In the face of obstacles, the stacked deck of the military and a valley littered with unexploded ordnance, the people fighting to Mālama Mākua remind me of the importance of staying focused on a long-term vision for the future and finding common ground.
Although most of the old-growth forest in the valley has been decimated by bombs, controlled fire and/or invasive species, there is an area high up near the ridgeline composed of Kahanahāiki and Koʻiahi Gulches where you can find culturally important trees like Mamaki (an endemic version of the nettle tree) and Hawaiian Sandalwood, as well as habitat for endangered species like the gemmed tree snail and rarely seen Kamehameha Butterfly. Mamaki leaves, in particular, were prized by Hawaiian medicine men or Kahuna to raise a person’s immunities, promote healthy cardiovascular function and provide a sense of stillness and ease. It struck me as a perfect metaphor that still despite everything the valley has gone through — from cattle to commercial crops to 1,000-pound bombs — that the heart of the valley still holds the plants to heal the most susceptible of its people, the maka’ainana (the people who live off of the land).

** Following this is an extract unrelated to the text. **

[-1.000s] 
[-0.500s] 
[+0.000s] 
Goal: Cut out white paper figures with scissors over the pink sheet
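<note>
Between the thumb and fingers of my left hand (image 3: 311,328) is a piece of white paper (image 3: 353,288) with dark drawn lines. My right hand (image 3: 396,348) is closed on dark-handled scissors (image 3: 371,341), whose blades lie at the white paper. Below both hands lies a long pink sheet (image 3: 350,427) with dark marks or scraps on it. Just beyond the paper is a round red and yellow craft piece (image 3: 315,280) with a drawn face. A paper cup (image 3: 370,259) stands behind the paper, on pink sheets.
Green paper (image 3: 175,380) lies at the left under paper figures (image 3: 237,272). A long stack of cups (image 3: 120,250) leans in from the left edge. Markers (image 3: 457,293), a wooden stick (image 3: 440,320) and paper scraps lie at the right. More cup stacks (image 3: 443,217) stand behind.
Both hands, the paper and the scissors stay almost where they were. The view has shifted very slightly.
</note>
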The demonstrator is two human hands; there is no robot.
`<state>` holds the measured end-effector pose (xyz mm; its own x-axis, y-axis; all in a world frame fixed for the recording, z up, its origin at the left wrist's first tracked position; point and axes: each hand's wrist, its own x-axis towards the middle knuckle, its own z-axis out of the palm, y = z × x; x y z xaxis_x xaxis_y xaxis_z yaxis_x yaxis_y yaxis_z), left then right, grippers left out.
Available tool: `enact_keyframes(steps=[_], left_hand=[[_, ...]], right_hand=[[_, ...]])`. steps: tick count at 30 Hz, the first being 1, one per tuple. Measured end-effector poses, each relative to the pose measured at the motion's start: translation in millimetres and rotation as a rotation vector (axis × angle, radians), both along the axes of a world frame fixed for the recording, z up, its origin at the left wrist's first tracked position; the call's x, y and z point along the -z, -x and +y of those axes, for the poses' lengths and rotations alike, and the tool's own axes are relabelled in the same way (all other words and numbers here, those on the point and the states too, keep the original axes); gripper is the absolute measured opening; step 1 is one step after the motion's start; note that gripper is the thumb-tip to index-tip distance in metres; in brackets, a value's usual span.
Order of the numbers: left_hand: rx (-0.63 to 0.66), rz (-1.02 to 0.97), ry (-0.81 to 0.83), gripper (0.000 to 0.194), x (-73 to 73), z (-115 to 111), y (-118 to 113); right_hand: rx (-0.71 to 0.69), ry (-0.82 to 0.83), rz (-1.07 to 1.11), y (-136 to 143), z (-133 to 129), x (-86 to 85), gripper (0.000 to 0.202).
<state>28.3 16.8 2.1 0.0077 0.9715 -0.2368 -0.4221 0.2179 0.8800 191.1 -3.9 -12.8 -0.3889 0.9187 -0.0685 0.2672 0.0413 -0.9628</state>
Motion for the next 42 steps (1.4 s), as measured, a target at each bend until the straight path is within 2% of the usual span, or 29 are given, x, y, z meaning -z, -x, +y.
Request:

In researching culturally significant plants still growing in the valley I came across several articles on the Oahu Army Natural Resource Program (OANRP) website that described the army’s efforts “to balance the requirements of the army’s training mission with its natural resource responsibilities.” Actions aimed at preserving the ecological significance of Mākua include fencing out ungulates, combatting invasives and taking seeds and cuttings to outplant endangered species. Although a small area, it is ecologically vital and harbors the seeds for the valley’s resilience.

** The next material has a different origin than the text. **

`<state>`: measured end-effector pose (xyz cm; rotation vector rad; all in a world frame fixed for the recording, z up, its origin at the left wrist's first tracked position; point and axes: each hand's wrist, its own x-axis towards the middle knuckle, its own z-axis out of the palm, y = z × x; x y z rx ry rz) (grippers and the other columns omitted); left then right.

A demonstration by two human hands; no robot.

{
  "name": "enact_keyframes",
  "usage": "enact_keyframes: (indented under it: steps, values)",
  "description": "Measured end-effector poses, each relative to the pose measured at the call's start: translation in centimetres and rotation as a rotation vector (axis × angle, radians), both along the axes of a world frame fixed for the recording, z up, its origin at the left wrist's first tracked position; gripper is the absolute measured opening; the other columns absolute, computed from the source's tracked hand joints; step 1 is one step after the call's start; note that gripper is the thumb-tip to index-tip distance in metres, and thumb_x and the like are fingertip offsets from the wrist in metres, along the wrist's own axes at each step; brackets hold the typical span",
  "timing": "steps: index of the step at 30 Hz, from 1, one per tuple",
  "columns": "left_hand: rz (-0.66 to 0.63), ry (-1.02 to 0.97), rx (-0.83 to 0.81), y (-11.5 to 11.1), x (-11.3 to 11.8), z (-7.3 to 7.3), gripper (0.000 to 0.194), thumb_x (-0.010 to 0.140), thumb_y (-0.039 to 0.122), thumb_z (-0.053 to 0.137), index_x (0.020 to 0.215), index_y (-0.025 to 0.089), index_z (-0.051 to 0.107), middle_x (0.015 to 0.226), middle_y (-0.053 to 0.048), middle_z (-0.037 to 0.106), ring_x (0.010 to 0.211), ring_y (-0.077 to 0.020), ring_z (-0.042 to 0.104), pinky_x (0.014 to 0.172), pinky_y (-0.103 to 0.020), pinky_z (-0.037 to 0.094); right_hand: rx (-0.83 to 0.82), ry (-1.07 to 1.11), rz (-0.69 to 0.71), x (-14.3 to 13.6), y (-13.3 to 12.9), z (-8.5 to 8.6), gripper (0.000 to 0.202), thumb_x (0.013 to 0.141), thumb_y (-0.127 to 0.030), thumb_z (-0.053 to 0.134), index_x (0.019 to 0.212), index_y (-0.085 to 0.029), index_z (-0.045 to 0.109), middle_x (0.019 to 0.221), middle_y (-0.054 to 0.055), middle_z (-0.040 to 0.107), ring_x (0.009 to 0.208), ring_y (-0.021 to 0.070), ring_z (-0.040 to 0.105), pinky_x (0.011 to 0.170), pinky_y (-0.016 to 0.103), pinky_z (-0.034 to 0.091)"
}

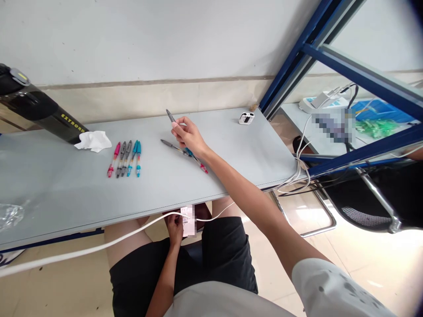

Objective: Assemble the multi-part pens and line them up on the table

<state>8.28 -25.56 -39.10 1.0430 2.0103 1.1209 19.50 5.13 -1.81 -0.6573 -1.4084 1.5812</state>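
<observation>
Above the desk my right hand (188, 135) is closed around a grey pen (170, 116), its tip end pointing up and away. Under that hand lie loose pens: a grey pen (174, 147) and, partly hidden by the hand, a blue and a red-ended pen (201, 166). To the left, several pens stand side by side in a row: a pink pen (113, 159), grey pens (124, 158) and blue pens (138, 158). Below the desk edge, my left hand (175, 227) is closed at the side of a flat pale pink printed thing (188, 222), partly blurred out.
A black bottle (42, 108) and a crumpled white tissue (94, 141) are at the left. A small white device (246, 118) sits at the back right. A white cable (99, 247) crosses in front of the desk (79, 193). A blue frame (363, 70) borders the right.
</observation>
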Motion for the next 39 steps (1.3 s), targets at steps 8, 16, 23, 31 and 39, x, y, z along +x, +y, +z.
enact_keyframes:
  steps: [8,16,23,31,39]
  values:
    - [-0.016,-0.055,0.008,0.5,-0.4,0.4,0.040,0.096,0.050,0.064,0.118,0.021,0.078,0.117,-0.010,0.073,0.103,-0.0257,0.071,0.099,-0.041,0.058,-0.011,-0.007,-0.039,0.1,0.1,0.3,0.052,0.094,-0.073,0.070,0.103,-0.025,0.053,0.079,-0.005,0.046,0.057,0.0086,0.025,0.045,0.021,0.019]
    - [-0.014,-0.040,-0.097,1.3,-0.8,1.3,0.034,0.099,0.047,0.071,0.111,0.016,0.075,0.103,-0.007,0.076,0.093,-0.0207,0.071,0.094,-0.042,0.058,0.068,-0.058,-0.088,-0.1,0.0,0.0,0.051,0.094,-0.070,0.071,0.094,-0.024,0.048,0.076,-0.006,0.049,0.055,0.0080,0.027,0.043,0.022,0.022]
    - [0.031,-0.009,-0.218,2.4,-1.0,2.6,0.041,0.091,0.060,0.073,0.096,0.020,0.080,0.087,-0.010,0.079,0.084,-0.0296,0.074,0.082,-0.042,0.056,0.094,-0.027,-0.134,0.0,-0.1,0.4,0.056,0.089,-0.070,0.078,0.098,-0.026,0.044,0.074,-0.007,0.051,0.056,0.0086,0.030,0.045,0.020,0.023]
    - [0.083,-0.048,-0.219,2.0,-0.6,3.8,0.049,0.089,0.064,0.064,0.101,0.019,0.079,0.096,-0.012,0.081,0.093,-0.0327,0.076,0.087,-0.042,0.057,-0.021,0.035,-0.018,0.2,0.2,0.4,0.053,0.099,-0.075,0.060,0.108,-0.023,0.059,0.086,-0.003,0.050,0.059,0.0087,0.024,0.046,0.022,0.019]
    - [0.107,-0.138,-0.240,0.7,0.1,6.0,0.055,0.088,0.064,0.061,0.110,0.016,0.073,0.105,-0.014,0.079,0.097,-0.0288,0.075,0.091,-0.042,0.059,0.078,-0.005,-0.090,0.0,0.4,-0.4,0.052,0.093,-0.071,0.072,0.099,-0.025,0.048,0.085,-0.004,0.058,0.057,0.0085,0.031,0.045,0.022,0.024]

This could be an opportunity for the army and Mālama Mākua to share a common goal: maintaining the last haven of endemic species in Mākua as an open-air seed bank, where practitioners can gather culturally significant plants and exchange knowledge about methods of conservation from the Hawaiian and Western approaches, preserving some of the most culturally and ecologically significant species until the valley is finally relinquished back to the community. In speaking to the conflict Mākua has been a witness to, both in widening divides within the Hawaiian community and between locals and the constantly changing faces of the troops stationed, Rodrigues shared with me an alternative Hawaiian word for ʻohana or “family” told to him by Sam Kaai.

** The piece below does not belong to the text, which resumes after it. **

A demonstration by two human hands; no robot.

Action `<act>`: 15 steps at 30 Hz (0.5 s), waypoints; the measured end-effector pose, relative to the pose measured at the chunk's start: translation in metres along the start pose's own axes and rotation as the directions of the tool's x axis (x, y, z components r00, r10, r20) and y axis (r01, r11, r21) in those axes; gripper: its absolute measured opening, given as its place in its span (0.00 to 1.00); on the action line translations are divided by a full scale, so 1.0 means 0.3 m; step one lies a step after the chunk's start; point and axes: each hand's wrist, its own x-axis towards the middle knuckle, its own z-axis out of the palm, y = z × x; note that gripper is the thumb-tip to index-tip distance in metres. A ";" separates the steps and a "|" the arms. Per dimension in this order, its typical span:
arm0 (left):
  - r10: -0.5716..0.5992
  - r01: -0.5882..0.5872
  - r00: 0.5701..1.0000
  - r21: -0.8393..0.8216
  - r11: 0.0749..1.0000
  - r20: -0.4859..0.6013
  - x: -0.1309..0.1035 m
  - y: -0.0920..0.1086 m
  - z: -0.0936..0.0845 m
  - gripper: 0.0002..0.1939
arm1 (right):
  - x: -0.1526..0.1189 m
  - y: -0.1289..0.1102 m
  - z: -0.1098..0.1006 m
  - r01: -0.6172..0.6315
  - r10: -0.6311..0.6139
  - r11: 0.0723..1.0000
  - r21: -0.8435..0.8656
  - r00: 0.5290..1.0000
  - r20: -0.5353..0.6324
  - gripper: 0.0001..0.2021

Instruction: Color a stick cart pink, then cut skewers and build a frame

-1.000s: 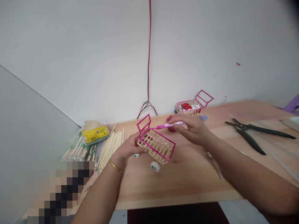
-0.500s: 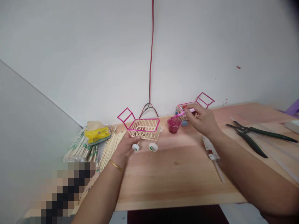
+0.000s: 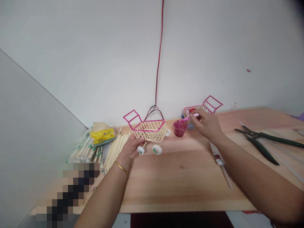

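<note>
While the left hand grips the cart by its lower side, above the table, the right hand, fingers pinched on the brush, is near the second cart. Brush tip: in the cup, holding magenta paint.
</note>
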 end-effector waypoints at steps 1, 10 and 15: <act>-0.003 0.003 1.000 -0.003 1.000 -0.003 -0.001 0.001 0.001 0.19 | 0.001 -0.015 -0.010 -0.021 0.025 0.998 0.057 0.997 -0.071 0.08; -0.005 0.005 1.000 0.023 1.000 0.021 0.003 -0.003 0.002 0.12 | -0.057 -0.188 -0.098 0.118 -0.074 0.848 0.516 0.992 -0.104 0.07; -0.010 0.010 1.000 0.062 0.998 0.001 0.002 -0.004 0.008 0.15 | -0.080 -0.207 -0.094 0.138 -0.139 0.854 0.502 0.990 -0.036 0.07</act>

“The old word for family was aina, which includes EVERYTHING. If I look at Mākua as aina, and this is family, there is no longer a separation between me and the snails and the flowers, and the environment. Both the bad guys and the good guys. We need to make sure that they (the military) understand that they are part of it, the aina, but it’s not a part we want destroyed; we want to protect it.”
We ALL belong to this place. We ALL share the kuleana, or responsibility, to participate in its future.